Consumer NZ said customers can be left high and dry when builders fail.
“Unfortunately, if a company becomes insolvent then as a customer there is not much you can do.
“In this situation you, the customer, become an unsecured creditor and all you can do is register your interest with the liquidator or receiver if one is appointed.”
Consumer NZ advised people to see whether they’re covered by a building guarantee and what any existing insurance policy will cover.
“It is definitely worth seeking legal advice as soon as possible.”
Master Builders chief executive David Kelly said homeowners should remember they are entering into a legal contract.
“They [should] receive good legal advice from a specialist residential construction lawyer from the outset to help protect them in case something does go wrong,” Kelly said.
He said it is a “highly stressful and emotional time” for any homeowner impacted by a construction company going into liquidation.
Kelly also said homeowners should be wary of fixed-price contracts in the current environment, “as with rising material prices, it is tricky to predict how much a build will cost”.
“In a fixed-price contract, homeowners may be paying too much contingency, or too little, which puts the entire build project at risk.”
Master Builders also said that people should buy a building guarantee before a renovation or building project to provide an “efficient process to get a resolution”.
Kelly said neither the Consumer Guarantees Act nor the Building Act provided financial support if someone’s builder went out of business.
Peter Wolfkamp, Newstalk ZB’s resident builder, is worried about the recent string of failures.
He recalled speaking to around 130 builders at a conference a few years ago where he asked people to raise their hands if they had been paid on time for every job and not suffered payment delays.
“Not a single person in the room raised their hand,” he said.
The cost of builder financial failure was high to individuals as well as the sector as a whole.
“I personally don’t know a single person with their own business in construction — builders, plumbers, electricians, drainlayers — who would say ‘I have never had a bad debt’. We’ve all had them.
“Sometimes it arises out of disputes but sometimes it’s just someone being a prick who decides not to pay.
“If you added up the small businesses carrying bad debts, that stops businesses expanding, taking on another staff member or buying new plant or equipment,” Wolfkamp said.
Liquidators were this week also appointed to KBL Joinery, trading for 49 years and with 28 staff, although one sector leader hoped those staff would be kept on by a new buyer of the business.
Last Thursday, M W Residential, trading as Stroud Homes Pukekohe, went under.
Nine contracts had been signed to build new houses, although work was yet to start on some while it was nearly done on others.
JHIM Homes was refused funding in January, so it called in liquidators.
Builders are often having insolvency declared at their own behest, rather than creditors or Inland Revenue appointing liquidators.
Creditors are left claiming many millions of dollars yet with little likelihood of getting a cent.
Those parties are invariably suppliers and subcontractors in the sector, themselves facing rising costs and attempting to recoup those.
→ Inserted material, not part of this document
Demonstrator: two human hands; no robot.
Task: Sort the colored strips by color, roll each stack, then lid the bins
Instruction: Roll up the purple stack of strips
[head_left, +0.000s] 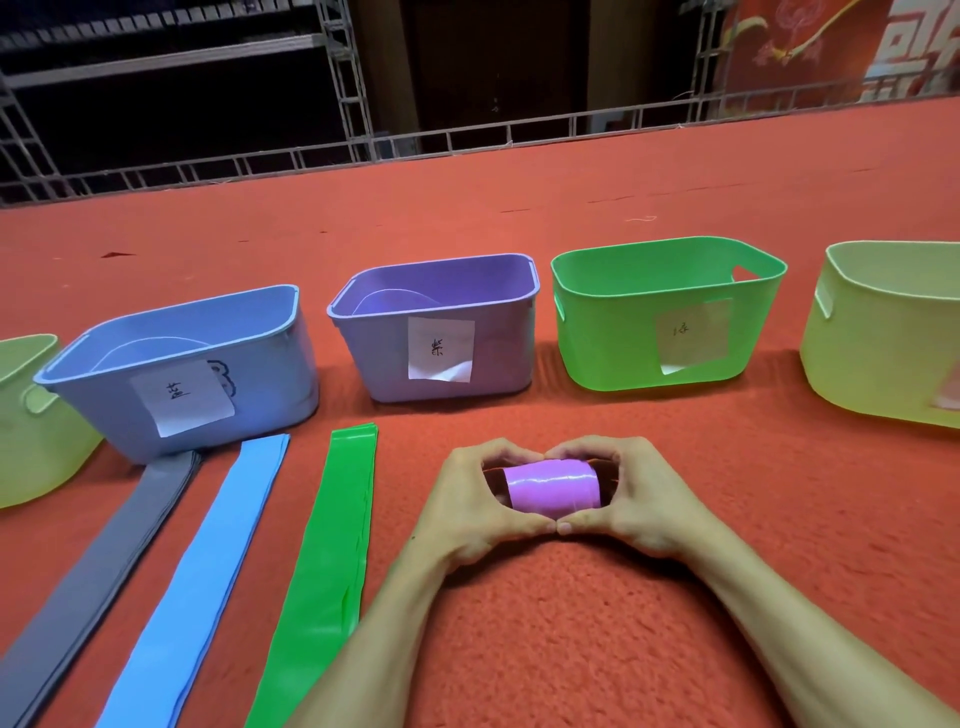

Westpac senior economist Satish Ranchhod said construction cost inflation was likely to remain strong for some time and in the past year, the cost of building a new home rose by 14 per cent nationally, but in Auckland was up 17 per cent.
Commerce and Consumer Affairs Minister David Clark said in the 11months to November last year, 283 building companies were liquidated.
Liquidations weren’t always due to insolvencies but could also be due to a company being sold or finishing what it was established to do.